Anlässlich von „Kleine Helden – große Chancen", einer berührenden Hommage an den Wert jedes noch so jungen Lebens, hat das WIENER BEZIRKSBLATT mit Dr. Michael Dworzak gesprochen. Der Oberarzt der Onkologie im St. Anna Kinderspital widmet sein Leben seit über zwei Jahrzehnten der Kinderkrebsforschung.
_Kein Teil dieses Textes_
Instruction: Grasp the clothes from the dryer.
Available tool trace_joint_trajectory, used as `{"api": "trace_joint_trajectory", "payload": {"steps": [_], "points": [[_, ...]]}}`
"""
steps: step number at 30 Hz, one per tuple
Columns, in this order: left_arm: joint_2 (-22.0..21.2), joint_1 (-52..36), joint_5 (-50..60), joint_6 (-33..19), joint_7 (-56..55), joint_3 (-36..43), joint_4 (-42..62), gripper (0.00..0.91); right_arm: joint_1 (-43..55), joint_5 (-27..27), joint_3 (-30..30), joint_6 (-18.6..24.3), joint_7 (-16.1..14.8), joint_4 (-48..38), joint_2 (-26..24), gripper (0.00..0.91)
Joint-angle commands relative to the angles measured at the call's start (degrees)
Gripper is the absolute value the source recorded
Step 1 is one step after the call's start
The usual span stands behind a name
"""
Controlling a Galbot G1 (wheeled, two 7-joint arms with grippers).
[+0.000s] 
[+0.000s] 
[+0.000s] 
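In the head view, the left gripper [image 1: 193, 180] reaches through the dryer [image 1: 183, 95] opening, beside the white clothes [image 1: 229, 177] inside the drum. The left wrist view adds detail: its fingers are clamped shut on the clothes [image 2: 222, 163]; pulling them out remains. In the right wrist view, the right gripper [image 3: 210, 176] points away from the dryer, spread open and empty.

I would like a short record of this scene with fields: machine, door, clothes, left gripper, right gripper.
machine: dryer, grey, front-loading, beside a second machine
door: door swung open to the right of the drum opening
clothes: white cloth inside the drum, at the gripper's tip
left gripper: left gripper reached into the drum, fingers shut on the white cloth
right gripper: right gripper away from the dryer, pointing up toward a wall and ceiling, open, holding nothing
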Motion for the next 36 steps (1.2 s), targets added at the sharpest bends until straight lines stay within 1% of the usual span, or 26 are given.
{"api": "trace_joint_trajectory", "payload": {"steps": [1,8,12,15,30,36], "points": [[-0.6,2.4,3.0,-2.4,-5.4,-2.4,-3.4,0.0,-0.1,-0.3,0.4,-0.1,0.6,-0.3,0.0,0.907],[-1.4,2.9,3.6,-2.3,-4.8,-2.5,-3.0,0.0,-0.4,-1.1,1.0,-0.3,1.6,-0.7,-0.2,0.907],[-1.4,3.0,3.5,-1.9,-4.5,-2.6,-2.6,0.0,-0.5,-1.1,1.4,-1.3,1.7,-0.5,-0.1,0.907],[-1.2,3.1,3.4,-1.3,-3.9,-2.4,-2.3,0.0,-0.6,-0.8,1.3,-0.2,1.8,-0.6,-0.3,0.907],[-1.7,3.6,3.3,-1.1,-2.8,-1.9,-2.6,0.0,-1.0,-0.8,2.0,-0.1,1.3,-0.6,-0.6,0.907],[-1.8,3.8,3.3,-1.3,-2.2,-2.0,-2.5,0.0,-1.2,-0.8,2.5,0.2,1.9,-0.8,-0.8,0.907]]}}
Spenden dringender denn je gebraucht

Allerdings wird Dworzak und seinem Team mit Weltruf vielleicht bald das Geld ausgehen. „Die EU behandelt die Kinderkrebsforschung nach einer Veränderung der Richtlinien seit 2004 wie die Pharmaindustrie, mit den gleichen Auflagen." Die Realität, vor allem der finanzielle Hintergrund, sieht jedoch hier völlig anders aus als bei der Medikamentenforschung. So verschlingen zusätzliche Kontroll- und Monitoringstudien Unmengen an Geld.

„Kinder werden im Vergleich zu erwachsenen Krebspatienten weit weniger von der EU unterstützt." Man ist mehr denn je auf Spendengelder angewiesen, um die EU-Auflagen zu erfüllen – so das denn überhaupt geht. „Die internatio­nale Zusammenarbeit hat sich derart verkompliziert, dass sie nicht mehr umsetzbar ist", so Dworzak. Der Film kommt nicht nur auf diese Problematik zu sprechen, sondern zeigt, wie die Alsergrunder Institu­tion tagtäglich Berge versetzt -­ von Ex-Patienten mit einer Tour auf den Großglockner vor Augen geführt.

Die 45-minütige TV-Doku ist am Donnerstag, 12. August 2010, 20:15 auf 3sat zu sehen.

Kinderkrebsforschung in Österreich
Die St. Anna Kinderkrebsforschung ist ein multidisziplinäres, international vernetztes Kompetenzzentrum, dessen Zielsetzung es ist, durch Forschung und Entwicklung zur Verbesserung der Heilungsraten von Krebserkrankungen bei Kindern und Jugendlichen beizutragen. Im Juni 1988 nahm das ­Institut für Kinderkrebsforschung in St. Anna
seinen Betrieb auf. Heute liegen die Über­lebenschancen für Kinder bei
75  Prozent. In den 70er Jahren lag die Über­lebensrate bei 20 Prozent.